Once again, CBC's "Tapestry" program flushes an hour down the crapper, this time gifting it to the vapid and useless "theologian" Karen Armstrong. I'd waste a few minutes intellectually gutting her like a mackerel but, luckily for me, that's already been done. Over here, PZ Myers systematically feeds Armstrong's philosophy through the meat grinder while, here, Richard Dawkins exposes Armstrong's embarrassing lack of anything resembling meaningful content, particularly in his scathing conclusion:
Now, there is a certain class of sophisticated modern theologian who will say something like this: "Good heavens, of course we are not so naive or simplistic as to care whether God exists. Existence is such a 19th-century preoccupation! It doesn't matter whether God exists in a scientific sense. What matters is whether he exists for you or for me. If God is real for you, who cares whether science has made him redundant? Such arrogance! Such elitism."
Well, if that's what floats your canoe, you'll be paddling it up a very lonely creek. The mainstream belief of the world's peoples is very clear.
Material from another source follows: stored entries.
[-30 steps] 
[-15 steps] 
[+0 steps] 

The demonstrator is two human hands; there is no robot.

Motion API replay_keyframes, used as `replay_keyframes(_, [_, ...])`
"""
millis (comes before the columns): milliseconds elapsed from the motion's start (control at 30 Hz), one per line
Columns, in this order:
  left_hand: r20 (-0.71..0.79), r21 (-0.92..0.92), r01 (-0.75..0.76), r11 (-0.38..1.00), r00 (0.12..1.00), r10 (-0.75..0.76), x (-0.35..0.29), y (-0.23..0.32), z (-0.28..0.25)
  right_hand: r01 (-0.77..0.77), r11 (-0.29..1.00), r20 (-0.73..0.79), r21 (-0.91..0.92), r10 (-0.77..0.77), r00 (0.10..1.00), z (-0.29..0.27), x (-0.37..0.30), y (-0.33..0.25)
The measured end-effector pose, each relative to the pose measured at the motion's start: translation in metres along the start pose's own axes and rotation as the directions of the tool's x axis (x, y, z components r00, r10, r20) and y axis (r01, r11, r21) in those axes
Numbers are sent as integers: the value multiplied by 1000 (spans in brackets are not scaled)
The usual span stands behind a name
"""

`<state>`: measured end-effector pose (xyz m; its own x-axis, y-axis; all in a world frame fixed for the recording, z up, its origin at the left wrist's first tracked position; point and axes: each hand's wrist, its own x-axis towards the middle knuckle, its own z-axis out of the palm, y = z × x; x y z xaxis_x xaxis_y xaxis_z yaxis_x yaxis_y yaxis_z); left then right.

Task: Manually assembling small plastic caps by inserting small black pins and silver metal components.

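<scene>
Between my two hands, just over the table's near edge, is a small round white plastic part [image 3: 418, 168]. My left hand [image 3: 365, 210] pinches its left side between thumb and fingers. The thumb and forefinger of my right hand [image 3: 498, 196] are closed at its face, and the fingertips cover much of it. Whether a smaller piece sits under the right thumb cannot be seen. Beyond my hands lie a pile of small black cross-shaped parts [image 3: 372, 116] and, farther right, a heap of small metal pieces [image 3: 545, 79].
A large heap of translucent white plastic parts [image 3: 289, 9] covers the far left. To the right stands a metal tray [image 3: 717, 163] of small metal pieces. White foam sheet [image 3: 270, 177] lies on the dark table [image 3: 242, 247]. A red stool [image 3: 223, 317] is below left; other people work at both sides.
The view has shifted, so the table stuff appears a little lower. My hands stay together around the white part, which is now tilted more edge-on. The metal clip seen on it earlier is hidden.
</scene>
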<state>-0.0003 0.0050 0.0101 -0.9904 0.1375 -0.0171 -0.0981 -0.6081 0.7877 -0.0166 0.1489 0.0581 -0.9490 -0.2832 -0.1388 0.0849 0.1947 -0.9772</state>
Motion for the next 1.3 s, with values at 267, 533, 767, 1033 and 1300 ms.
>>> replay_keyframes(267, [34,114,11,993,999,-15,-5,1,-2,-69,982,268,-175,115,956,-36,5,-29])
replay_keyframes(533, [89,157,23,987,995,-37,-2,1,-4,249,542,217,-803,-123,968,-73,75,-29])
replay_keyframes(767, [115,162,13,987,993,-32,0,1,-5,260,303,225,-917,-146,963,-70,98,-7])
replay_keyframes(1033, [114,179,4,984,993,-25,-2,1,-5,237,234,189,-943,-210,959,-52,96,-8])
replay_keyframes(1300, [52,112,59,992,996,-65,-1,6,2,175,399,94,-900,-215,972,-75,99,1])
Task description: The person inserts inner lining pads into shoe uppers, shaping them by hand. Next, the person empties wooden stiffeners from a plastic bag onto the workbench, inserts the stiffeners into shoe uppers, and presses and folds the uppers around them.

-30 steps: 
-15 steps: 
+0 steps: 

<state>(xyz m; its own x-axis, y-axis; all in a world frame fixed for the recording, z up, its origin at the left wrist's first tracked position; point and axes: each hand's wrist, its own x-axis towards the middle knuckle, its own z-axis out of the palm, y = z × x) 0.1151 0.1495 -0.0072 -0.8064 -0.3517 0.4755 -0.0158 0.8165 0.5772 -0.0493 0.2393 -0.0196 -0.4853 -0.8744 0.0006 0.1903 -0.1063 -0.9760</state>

They believe in God, and that means they believe he exists in objective reality, just as surely as the Rock of Gibraltar exists. If sophisticated theologians or postmodern relativists think they are rescuing God from the redundancy scrap-heap by downplaying the importance of existence, they should think again. Tell the congregation of a church or mosque that existence is too vulgar an attribute to fasten onto their God, and they will brand you an atheist. They'll be right.
Put more concisely, if the best defense you have for your particular deity is that, it doesn't matter if he really exists as long as he exists for you, well, that's what modern medications and therapy sessions were pretty much invented for, wouldn't you say?
2 comments:
When you write about religion, you start to sound like a cherry-picking AGW denialist.
How the question of the existence of God not irrelevant? The whole thing with faith is that it's based on faith, not scientific proof. It's a completely pointless avenue of debate. More important is the question of what the existence of God ought to mean, if anything. That is, if one accepts that there is a God, is "because God said so" an acceptable justification for any given position? No.